I would like to move away from constantly draining my savings account and using all my bonuses to renovate these properties. I have no issues investing my own money into my properties, but its a pain to use almost every last dollar I make on them. Because by doing so it slows my ability to pay off student loans faster/ hobbies/ enjoy life (vacations). I probably wont purchase another property until the market lowers, cost of everything is way too inflated, I will also most likely start investing in a new market out of state because properties are cheaper and I can expand faster. I have also started a business plan for a self storage facility in a different state, numbers look decently promising as the land would be gifted to me for free.... but with dumping every last dollar I make into these properties it does not leave me with much cash left over to fund new deals. So I would like to find creative ways to fund my deals. Here are a few I have considered, let me know your thoughts?

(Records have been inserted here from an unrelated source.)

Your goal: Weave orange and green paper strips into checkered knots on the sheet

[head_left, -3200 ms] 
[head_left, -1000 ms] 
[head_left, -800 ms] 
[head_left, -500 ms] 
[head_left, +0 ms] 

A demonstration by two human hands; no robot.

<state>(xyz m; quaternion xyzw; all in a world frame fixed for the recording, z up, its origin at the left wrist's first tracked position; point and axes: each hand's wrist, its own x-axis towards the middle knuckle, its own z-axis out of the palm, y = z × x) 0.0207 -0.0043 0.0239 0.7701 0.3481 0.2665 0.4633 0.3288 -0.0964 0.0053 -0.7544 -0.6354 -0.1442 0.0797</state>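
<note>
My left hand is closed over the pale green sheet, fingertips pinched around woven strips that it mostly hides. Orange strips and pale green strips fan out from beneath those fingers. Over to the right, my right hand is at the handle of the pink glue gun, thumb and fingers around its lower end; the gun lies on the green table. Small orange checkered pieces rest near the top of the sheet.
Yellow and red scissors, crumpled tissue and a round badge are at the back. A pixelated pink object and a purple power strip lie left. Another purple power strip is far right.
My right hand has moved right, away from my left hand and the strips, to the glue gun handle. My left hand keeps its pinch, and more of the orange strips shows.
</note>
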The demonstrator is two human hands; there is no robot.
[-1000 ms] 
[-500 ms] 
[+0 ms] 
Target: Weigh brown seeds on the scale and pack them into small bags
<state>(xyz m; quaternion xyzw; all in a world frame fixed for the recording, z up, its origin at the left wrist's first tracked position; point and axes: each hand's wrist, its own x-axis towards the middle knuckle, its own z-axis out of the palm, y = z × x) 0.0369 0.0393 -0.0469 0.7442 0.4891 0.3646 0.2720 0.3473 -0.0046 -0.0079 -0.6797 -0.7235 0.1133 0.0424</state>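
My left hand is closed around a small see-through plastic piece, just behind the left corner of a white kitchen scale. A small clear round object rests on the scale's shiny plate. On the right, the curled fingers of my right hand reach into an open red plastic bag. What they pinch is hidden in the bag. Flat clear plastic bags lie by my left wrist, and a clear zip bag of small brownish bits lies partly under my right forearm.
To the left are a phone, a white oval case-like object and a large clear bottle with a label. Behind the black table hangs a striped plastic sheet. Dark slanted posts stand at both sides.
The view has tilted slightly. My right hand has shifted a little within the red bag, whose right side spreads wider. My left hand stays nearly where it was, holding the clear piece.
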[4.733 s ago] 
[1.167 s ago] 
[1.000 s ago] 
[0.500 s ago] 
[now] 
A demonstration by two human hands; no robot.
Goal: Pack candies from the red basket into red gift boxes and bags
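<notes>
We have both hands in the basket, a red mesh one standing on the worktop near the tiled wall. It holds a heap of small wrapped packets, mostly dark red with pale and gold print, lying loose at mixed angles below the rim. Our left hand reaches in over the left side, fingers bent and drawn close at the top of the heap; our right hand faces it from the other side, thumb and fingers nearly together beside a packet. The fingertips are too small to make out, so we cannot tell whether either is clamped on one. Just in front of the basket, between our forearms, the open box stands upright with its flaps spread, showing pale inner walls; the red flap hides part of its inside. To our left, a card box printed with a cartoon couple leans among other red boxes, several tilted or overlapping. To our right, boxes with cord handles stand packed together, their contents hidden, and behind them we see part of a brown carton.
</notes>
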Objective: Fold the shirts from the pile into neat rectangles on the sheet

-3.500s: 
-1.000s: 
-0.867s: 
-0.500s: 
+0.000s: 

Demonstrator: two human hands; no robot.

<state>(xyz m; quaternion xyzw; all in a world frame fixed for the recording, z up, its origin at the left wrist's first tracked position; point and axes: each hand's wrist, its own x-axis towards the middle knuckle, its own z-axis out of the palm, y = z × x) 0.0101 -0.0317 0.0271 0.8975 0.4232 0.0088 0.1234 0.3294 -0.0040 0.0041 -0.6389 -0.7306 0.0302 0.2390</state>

Cash Out Refinance: I like this idea, as it would allow me to pull out most (if not all) of the money I have invested into the house. I could then use that money to buy another property. What I don't like, is it would dramatically increase my monthly mortgage thus I have less rental profit per month.
HELOC: I also like this idea, but with only investing 5% into properties when I first purchase them, it makes this option impossible.
Balloon Loan: I have considered these as well, I figured it would be a good way to fund deals while keeping my payments loan. It just seems tricky to make the numbers work in my favor.